*** COLLECTED DATA Section Begins ***
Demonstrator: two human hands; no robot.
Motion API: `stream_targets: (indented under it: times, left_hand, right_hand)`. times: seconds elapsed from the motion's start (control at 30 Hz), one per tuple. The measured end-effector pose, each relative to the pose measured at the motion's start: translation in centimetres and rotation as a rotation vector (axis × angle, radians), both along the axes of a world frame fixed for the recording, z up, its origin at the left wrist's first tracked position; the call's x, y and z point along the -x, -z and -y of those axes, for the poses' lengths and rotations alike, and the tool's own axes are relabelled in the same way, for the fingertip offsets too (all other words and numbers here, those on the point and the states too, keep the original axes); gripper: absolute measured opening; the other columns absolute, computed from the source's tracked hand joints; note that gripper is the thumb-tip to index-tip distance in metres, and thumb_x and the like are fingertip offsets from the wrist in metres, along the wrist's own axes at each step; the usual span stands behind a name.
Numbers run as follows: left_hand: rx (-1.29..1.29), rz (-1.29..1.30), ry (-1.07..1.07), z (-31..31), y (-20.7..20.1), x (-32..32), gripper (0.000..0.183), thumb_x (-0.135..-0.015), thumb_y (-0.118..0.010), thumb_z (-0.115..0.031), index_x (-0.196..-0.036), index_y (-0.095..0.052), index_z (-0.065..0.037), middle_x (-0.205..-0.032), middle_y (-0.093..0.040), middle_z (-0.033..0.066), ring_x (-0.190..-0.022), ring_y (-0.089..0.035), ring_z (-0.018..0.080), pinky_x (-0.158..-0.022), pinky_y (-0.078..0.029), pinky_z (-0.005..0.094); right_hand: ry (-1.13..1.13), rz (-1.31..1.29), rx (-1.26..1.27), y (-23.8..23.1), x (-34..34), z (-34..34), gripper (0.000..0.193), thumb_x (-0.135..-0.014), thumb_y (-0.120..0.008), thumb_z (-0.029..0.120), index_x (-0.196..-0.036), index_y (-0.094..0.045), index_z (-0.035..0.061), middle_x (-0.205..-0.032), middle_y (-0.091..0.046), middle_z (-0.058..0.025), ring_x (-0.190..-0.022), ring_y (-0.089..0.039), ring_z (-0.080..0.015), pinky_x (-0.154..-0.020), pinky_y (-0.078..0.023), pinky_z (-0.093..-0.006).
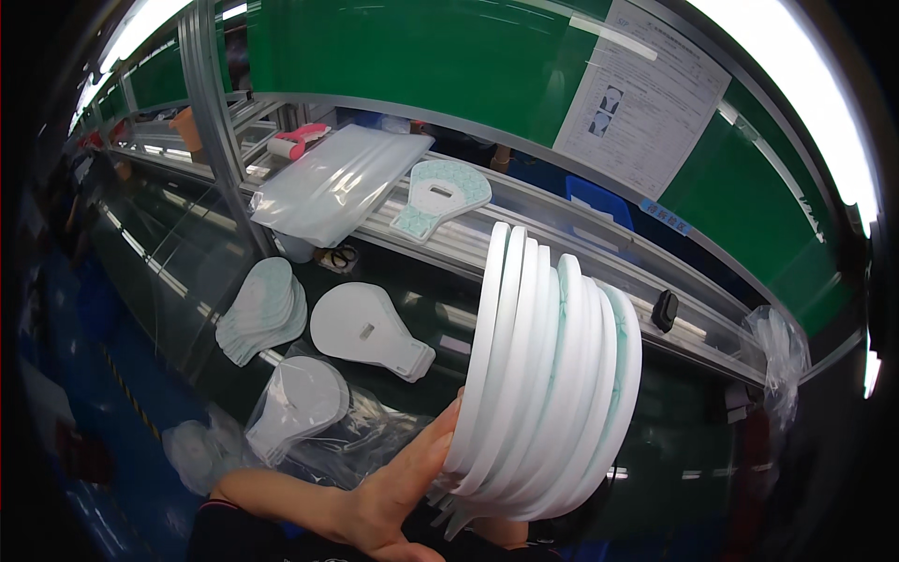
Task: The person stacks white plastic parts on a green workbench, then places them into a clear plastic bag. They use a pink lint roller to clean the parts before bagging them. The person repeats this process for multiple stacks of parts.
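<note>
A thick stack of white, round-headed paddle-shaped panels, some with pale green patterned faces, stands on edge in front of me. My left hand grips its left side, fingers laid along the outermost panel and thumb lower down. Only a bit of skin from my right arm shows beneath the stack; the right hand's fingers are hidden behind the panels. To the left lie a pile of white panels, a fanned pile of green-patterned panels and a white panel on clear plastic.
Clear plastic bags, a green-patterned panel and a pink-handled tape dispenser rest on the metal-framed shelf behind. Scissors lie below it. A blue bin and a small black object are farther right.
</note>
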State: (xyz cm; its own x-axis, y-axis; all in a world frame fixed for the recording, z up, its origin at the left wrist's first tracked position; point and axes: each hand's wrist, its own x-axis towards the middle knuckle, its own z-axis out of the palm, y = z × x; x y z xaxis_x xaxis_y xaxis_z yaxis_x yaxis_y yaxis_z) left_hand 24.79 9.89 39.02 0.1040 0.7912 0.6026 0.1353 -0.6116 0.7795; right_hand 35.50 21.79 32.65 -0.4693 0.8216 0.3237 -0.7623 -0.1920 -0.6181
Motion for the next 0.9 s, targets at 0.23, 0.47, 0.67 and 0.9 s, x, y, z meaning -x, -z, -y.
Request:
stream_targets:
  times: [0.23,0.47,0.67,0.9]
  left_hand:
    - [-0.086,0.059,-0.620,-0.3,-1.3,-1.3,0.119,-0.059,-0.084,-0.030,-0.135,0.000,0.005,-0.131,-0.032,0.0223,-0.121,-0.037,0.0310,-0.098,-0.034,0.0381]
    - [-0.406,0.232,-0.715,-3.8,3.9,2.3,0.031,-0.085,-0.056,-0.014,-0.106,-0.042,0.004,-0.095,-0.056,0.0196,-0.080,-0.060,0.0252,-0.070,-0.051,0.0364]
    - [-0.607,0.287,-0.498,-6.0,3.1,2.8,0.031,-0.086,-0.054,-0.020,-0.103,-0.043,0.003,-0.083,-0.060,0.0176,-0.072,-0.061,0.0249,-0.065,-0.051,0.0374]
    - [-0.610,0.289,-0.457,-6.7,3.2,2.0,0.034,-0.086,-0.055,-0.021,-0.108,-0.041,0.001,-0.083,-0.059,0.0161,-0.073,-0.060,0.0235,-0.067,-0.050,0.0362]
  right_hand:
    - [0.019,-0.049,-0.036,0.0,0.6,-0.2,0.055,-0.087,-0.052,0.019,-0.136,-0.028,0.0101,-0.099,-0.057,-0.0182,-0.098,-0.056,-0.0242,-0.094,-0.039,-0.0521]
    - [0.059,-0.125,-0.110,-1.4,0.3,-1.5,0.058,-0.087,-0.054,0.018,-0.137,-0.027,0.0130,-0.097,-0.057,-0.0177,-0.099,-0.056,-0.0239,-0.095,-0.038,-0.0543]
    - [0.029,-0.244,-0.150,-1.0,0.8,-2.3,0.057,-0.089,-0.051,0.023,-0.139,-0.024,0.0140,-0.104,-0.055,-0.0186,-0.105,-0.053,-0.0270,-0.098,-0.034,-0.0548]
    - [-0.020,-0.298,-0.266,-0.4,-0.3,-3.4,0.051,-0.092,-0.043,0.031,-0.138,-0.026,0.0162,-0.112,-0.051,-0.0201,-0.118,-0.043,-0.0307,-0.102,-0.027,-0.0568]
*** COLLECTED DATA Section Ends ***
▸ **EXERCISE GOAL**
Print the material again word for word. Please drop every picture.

▸ **YOUR RESPONSE**
Demonstrator: two human hands; no robot.
Motion API: `stream_targets: (indented under it: times, left_hand, right_hand)`. times: seconds elapsed from the motion's start (control at 30 Hz), one per tuple. The measured end-effector pose, each relative to the pose measured at the motion's start: translation in centimetres and rotation as a rotation vector (axis × angle, radians), both along the axes of a world frame fixed for the recording, z up, its origin at the left wrist's first tracked position; the call's x, y and z point along the -x, -z and -y of those axes, for the poses' lengths and rotations alike, and the tool's own axes are relabelled in the same way, for the fingertip offsets too (all other words and numbers here, those on the point and the states too, keep the original axes); gripper: absolute measured opening; the other columns absolute, computed from the source's tracked hand joints; note that gripper is the thumb-tip to index-tip distance in metres, and thumb_x and the like are fingertip offsets from the wrist in metres, along the wrist's own axes at each step; the usual span stands behind a name.
Numbers run as follows: left_hand: rx (-1.29..1.29), rz (-1.29..1.30), ry (-1.07..1.07), z (-31..31), y (-20.7..20.1), x (-32..32), gripper (0.000..0.183), thumb_x (-0.135..-0.015), thumb_y (-0.118..0.010), thumb_z (-0.115..0.031), index_x (-0.196..-0.036), index_y (-0.095..0.052), index_z (-0.065..0.037), middle_x (-0.205..-0.032), middle_y (-0.093..0.040), middle_z (-0.033..0.066), ring_x (-0.190..-0.022), ring_y (-0.089..0.035), ring_z (-0.018..0.080), pinky_x (-0.158..-0.022), pinky_y (-0.078..0.029), pinky_z (-0.005..0.094); right_hand: ry (-1.13..1.13), rz (-1.31..1.29), rx (-1.26..1.27), y (-23.8..23.1), x (-34..34), z (-34..34), gripper (0.000..0.193), thumb_x (-0.135..-0.014), thumb_y (-0.120..0.008), thumb_z (-0.029..0.120), index_x (-0.196..-0.036), index_y (-0.094..0.045), index_z (-0.035..0.061), middle_x (-0.205..-0.032), middle_y (-0.091..0.046), middle_z (-0.058..0.025), ring_x (-0.190..-0.022), ring_y (-0.089..0.039), ring_z (-0.080..0.015), pinky_x (-0.154..-0.020), pinky_y (-0.078..0.023), pinky_z (-0.093..-0.006).
Task: The person stacks white plastic parts on a green workbench, then places them into a clear plastic bag. They use a pink lint roller to clean the parts before bagging them. The person repeats this process for multiple stacks of parts.
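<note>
A thick stack of white, round-headed paddle-shaped panels, some with pale green patterned faces, stands on edge in front of me. My left hand grips its left side, fingers laid along the outermost panel and thumb lower down. Only a bit of skin from my right arm shows beneath the stack; the right hand's fingers are hidden behind the panels. To the left lie a pile of white panels, a fanned pile of green-patterned panels and a white panel on clear plastic.
Clear plastic bags, a green-patterned panel and a pink-handled tape dispenser rest on the metal-framed shelf behind. Scissors lie below it. A blue bin and a small black object are farther right.
</note>
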State: (xyz cm; its own x-axis, y-axis; all in a world frame fixed for the recording, z up, its origin at the left wrist's first tracked position; point and axes: each hand's wrist, its own x-axis towards the middle knuckle, its own z-axis out of the palm, y = z × x; x y z xaxis_x xaxis_y xaxis_z yaxis_x yaxis_y yaxis_z) left_hand 24.79 9.89 39.02 0.1040 0.7912 0.6026 0.1353 -0.6116 0.7795; right_hand 35.50 21.79 32.65 -0.4693 0.8216 0.3237 -0.7623 -0.1920 -0.6181
Motion for the next 0.9 s, targets at 0.23, 0.47, 0.67 and 0.9 s, x, y, z meaning -x, -z, -y.
Request:
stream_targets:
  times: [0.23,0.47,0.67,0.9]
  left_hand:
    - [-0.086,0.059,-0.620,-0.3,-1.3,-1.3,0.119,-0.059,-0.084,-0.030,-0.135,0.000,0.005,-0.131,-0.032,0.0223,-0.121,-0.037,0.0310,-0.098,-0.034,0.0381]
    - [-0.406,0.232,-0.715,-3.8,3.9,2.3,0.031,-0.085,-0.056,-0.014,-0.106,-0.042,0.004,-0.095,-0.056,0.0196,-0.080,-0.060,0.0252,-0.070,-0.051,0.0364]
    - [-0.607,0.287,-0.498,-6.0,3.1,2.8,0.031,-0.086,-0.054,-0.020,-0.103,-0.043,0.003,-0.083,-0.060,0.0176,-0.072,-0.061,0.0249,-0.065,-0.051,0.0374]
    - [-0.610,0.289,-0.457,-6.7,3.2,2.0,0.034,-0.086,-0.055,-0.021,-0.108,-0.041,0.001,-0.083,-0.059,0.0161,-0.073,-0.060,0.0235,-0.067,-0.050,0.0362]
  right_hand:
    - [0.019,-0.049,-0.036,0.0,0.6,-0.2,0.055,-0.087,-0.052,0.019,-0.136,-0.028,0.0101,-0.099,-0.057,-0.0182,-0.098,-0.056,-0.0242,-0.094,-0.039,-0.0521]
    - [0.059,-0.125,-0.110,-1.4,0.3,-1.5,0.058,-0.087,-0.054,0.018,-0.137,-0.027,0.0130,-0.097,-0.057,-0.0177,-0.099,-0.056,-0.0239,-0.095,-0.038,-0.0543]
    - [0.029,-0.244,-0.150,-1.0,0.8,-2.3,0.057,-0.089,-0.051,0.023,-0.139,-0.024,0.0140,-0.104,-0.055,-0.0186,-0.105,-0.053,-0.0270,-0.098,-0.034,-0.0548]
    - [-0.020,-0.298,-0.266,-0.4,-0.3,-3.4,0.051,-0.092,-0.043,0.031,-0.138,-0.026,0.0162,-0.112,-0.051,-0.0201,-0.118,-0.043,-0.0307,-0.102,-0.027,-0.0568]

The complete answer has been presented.